Dataset records
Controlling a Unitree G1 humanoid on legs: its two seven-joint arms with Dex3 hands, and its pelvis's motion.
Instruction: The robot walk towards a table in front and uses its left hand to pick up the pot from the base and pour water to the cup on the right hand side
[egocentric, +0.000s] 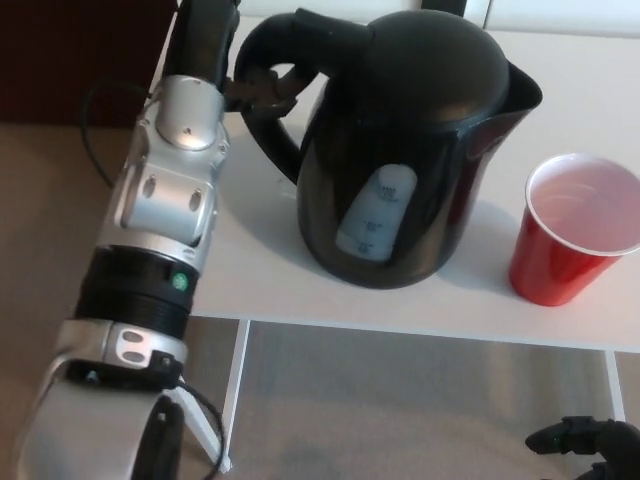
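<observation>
I am at the table (250, 290) already, so the walking part looks finished, and my left hand (262, 88) is up near the far left corner, its black fingers (275, 82) threaded through the loop of the pot's handle (268, 110). They look curled around the grip, though how firmly I have it I cannot tell from here. The pot (415, 150) fills the middle of the table toward the near edge, spout pointing right; I see no base under it, and I cannot tell for sure whether its bottom rests on the tabletop or hangs just above it. The water window on its side faces me. The red cup (570, 240) stands upright near the right end of the table, close to the near edge, just beside the pot but not touching it, and its inside looks empty as far as I can see. So by my reckoning the grasp is made and the pouring is all still ahead: carry the spout over the cup's rim, tip, then right the pot. My right hand (585, 440) hangs low below the table's near edge, only partly in view, and I cannot tell how it is set.
</observation>
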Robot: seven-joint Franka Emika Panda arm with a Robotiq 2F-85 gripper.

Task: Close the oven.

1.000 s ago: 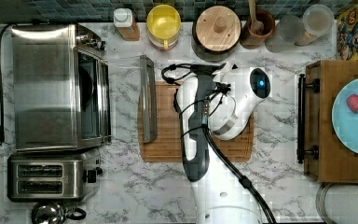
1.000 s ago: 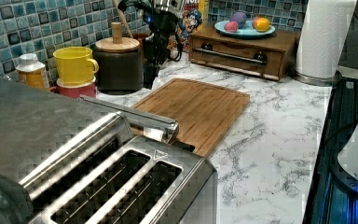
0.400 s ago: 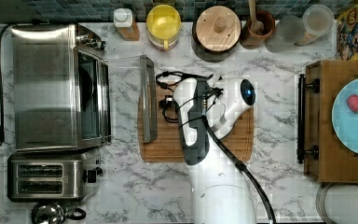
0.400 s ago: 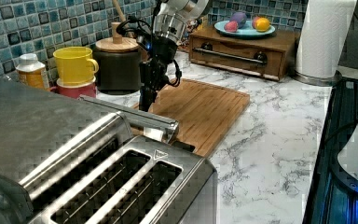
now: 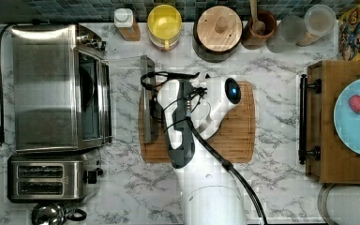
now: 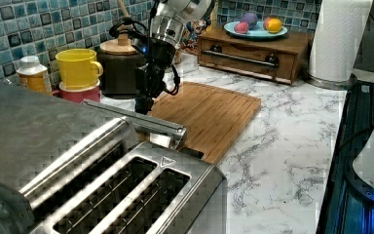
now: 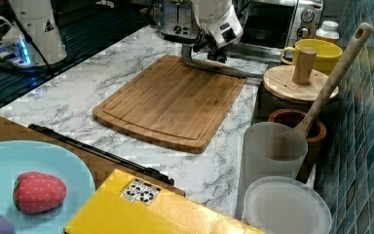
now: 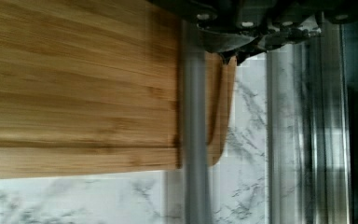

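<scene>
In the top view, the oven [image 5: 56,89] sits at the table's [image 5: 281,187] back left corner, its door [image 5: 126,98] lying open and flat. The toaster [image 5: 51,177] stands just beside it. The hand [image 5: 155,101] hangs over the door's bar handle [image 5: 149,98], at the cutting board's [image 5: 236,140] left edge; I cannot tell if its fingers are spread.

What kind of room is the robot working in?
Most likely a kitchen counter. There is a steel oven with its glass door hanging open, a two-slot toaster next to it, a wooden cutting board on the marble worktop, and a blue tiled wall behind the yellow mug.
</scene>
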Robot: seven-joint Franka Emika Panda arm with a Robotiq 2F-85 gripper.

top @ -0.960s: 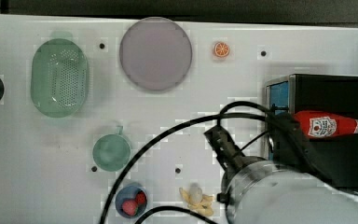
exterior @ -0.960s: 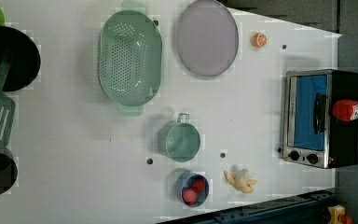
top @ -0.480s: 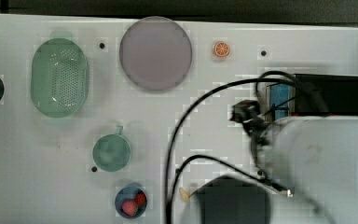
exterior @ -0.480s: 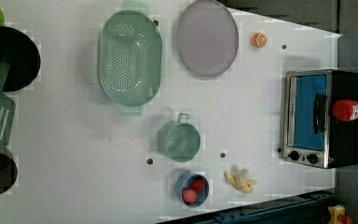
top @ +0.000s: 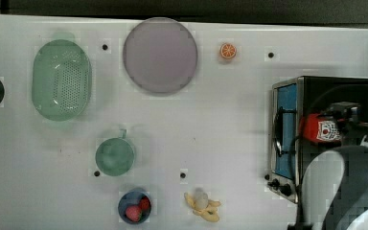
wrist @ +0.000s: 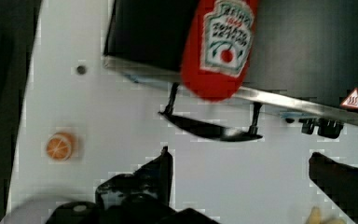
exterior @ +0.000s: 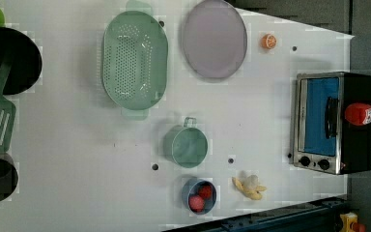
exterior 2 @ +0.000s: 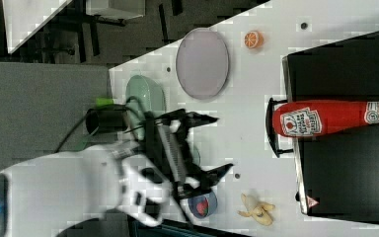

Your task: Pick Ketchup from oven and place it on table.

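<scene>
In the top view, going from left to right, the white worktop carries a green colander and a green cup. Then come a pale purple plate, a small bowl of strawberries, a peeled banana and a half orange. These things lie well apart, so the middle of the worktop seems free for setting something down.

At the top view's right stands the oven with its glass door closed. The ketchup lies on its side on the black top of the oven, not inside it. Its base reaches the front edge above the door handle and its cap points to the back.

In the right view the claw has its fingers spread wide apart and holds nothing. It is near the oven front but not touching the bottle. I judge the wide opening is meant to take the bottle around its body.
</scene>
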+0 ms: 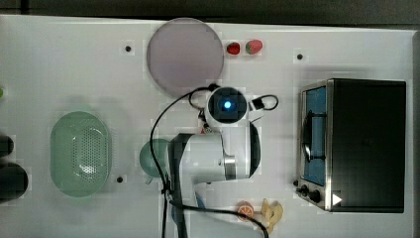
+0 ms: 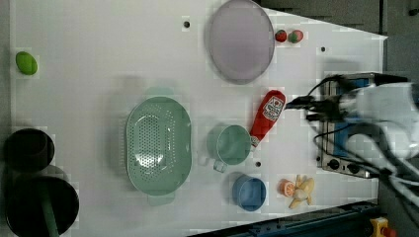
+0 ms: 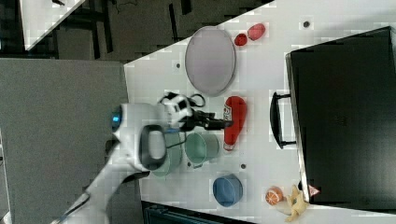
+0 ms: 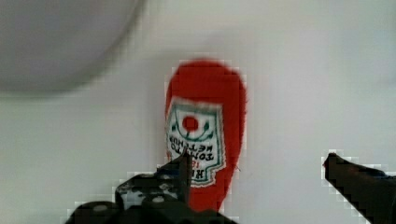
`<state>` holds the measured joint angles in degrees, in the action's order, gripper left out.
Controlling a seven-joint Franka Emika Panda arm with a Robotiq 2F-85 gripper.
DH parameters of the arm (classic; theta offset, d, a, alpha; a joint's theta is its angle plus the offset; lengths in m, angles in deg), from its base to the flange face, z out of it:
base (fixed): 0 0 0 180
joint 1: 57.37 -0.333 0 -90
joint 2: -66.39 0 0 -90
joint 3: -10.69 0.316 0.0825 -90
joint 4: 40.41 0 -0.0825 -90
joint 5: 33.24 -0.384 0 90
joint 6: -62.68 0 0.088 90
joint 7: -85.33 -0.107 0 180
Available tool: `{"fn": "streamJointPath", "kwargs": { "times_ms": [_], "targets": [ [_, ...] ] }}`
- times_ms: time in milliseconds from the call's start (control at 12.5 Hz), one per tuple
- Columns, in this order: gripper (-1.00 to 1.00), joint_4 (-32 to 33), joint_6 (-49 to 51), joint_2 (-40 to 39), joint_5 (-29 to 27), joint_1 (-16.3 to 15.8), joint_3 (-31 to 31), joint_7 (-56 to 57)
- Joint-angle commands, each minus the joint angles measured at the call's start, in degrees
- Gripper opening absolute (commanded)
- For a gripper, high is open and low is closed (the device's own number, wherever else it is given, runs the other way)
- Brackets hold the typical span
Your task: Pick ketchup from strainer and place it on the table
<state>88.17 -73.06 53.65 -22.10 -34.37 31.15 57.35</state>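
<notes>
Strainer (image 2: 158,143): pale green oval, perforated bottom bare, nothing in it. Green cup (image 2: 233,144) sits just beside it at 3 o'clock in the left view, nothing visible inside. Blue cup (image 2: 249,192) at 5 o'clock from the green cup, interior likewise bare. Grey plate (image 2: 240,40) carries nothing; 2 strawberries (image 2: 288,36) lie on the desk (image 2: 89,59) just off its rim.

Ketchup (image 2: 267,116) lies flat on the desk, out of the strainer, between plate and green cup, white cap toward the cup, label up.

Arm: white wrist reaches in from 3 o'clock in the left view. Jaws (image 4: 257,170) spread wide, holding nothing; the wrist view has 1 finger overlapping the bottle's label, the other well apart over bare desk.
</notes>
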Motion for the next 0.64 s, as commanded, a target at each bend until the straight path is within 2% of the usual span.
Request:
{"fn": "streamJointPath", "kwargs": {
  "times_ms": [80,240,480,640],
  "targets": [
    [1.0,-8.6,7.1,6.5,-7.3,0.1,0.6,-3.3],
    [1.0,-15.1,15.3,8.3,-11.9,0.1,0.7,-5.1],
    [1.0,-26.1,27.8,8.9,-11.8,-0.1,1.0,-10.7],
    [1.0,-31.3,32.2,8.9,-11.8,-0.1,0.8,-11.1]
  ]
}}
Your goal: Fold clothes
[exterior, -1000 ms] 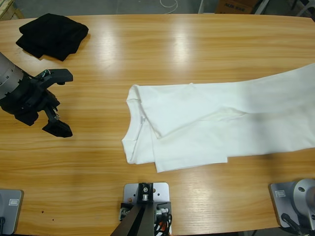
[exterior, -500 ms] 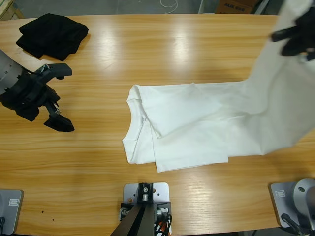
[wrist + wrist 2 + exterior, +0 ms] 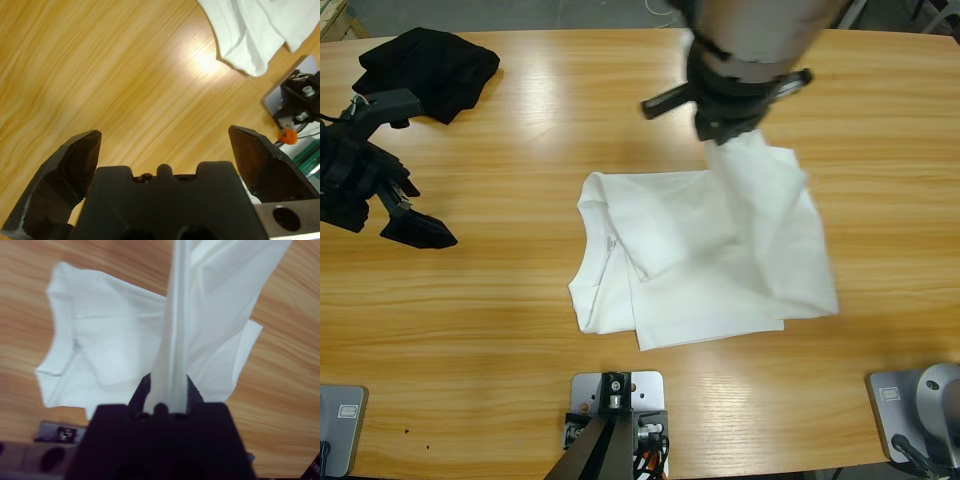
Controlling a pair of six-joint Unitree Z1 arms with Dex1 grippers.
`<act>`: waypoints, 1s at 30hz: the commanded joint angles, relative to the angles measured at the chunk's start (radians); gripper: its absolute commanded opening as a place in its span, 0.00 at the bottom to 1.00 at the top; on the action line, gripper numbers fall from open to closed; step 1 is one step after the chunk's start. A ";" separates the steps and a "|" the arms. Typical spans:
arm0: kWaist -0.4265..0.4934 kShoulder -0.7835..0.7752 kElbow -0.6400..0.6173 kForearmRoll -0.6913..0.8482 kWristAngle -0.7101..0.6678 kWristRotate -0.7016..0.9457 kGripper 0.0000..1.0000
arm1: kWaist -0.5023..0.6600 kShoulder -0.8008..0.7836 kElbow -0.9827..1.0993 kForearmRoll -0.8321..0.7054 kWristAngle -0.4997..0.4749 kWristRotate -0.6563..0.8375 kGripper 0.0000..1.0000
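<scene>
Below our right gripper the white T-shirt hangs by its hem, pinched tight between the jaws, its collar end flat on the table straight ahead. Our left gripper waits spread wide and empty, well off to the side near the black garment.

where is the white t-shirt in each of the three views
High view: white T-shirt at table centre, hem lifted by the right gripper.
Left wrist view: one corner, top right.
Right wrist view: fills the upper middle, a bunched strip running into the shut jaws.
Shared landmark: the wooden table.
</scene>
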 commanded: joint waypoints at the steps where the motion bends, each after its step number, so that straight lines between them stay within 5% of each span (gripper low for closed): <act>1: 0.033 -0.039 0.098 -0.039 0.000 -0.006 0.99 | 0.070 0.193 -0.216 0.097 0.060 0.005 0.00; 20: 0.052 -0.054 0.156 -0.064 -0.002 -0.010 0.99 | 0.139 0.330 -0.226 0.096 0.152 -0.033 0.00; 21: 0.052 -0.054 0.157 -0.064 -0.002 -0.010 0.99 | 0.143 0.332 -0.225 0.096 0.156 -0.031 0.09; 22: 0.052 -0.054 0.159 -0.064 -0.002 -0.009 0.99 | 0.148 0.331 -0.226 0.096 0.161 -0.029 0.50; 23: 0.052 -0.054 0.160 -0.064 -0.002 -0.009 0.99 | 0.154 0.328 -0.229 0.096 0.160 -0.022 0.77; 24: 0.052 -0.054 0.162 -0.065 -0.002 -0.009 0.99 | 0.157 0.324 -0.233 0.096 0.157 -0.015 0.91; 30: 0.053 -0.066 0.188 -0.073 -0.002 -0.008 0.99 | 0.165 0.289 -0.237 0.103 0.135 0.007 1.00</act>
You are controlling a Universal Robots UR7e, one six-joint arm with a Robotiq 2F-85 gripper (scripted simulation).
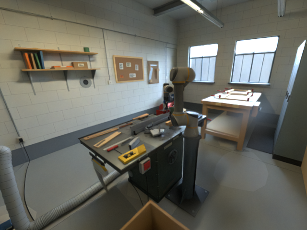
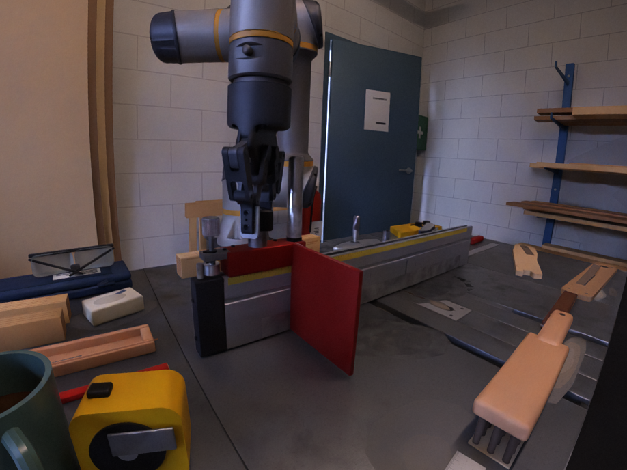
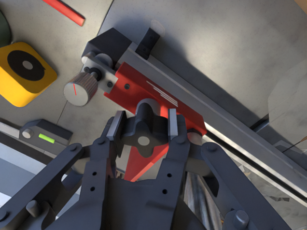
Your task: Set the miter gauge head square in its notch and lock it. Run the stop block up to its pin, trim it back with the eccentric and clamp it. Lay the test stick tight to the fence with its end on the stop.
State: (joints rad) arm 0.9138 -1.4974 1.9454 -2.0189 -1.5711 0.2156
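Observation:
The black star-shaped clamp knob (image 3: 143, 129) on top of the red stop block (image 2: 258, 257) is held in my closed gripper (image 3: 144, 125), which points straight down over the near end of the fence (image 2: 405, 256). The stop block rides on the grey fence with its red plate (image 2: 326, 304) hanging down the fence's front face. Just past it, at the fence's black end cap (image 2: 207, 314), stands the knurled eccentric knob (image 3: 80, 88) with a red mark. A pale wooden stick (image 2: 188, 263) shows behind the fence end, partly hidden.
A dark green mug (image 2: 25, 410) and a yellow tape measure (image 2: 129, 420) sit at the near table corner. A wooden tray (image 2: 96, 347) and white block (image 2: 112, 305) lie left of the fence. A wooden push block (image 2: 526, 375) lies on the right.

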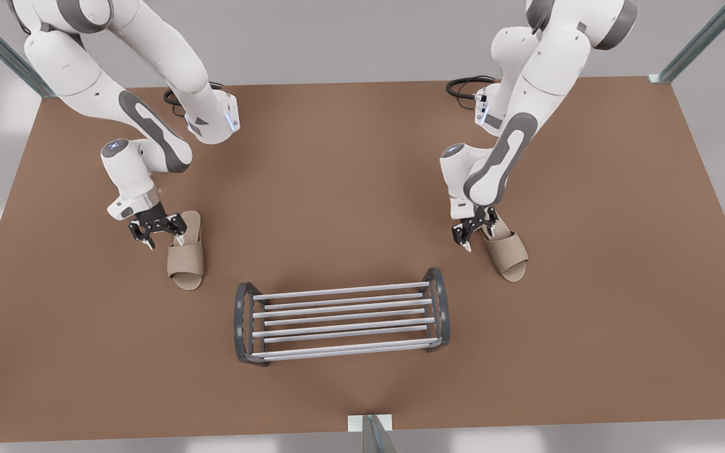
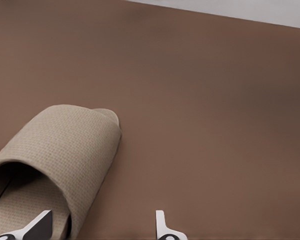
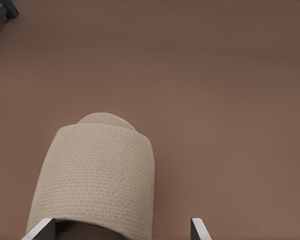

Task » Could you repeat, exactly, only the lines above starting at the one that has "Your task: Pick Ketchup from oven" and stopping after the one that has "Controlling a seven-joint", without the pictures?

Written response »
Your task: Pick Ketchup from oven and place it on table.

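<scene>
In the top view, going from left to right, the white worktop carries a green colander and a green cup. Then come a pale purple plate, a small bowl of strawberries, a peeled banana and a half orange. These things lie well apart, so the middle of the worktop seems free for setting something down.

At the top view's right stands the oven with its glass door closed. The ketchup lies on its side on the black top of the oven, not inside it. Its base reaches the front edge above the door handle and its cap points to the back.

In the right view the claw has its fingers spread wide apart and holds nothing. It is near the oven front but not touching the bottle. I judge the wide opening is meant to take the bottle around its body.
</scene>
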+0 ms: 
+0 ms: 
+0 ms: 
+0 ms: 
`<state>` holds the measured joint angles in degrees, in the action's order, gripper left out.
Controlling a seven-joint Franka Emika Panda arm with a Robotiq 2F-85 gripper.

What was requested is fully covered by this answer.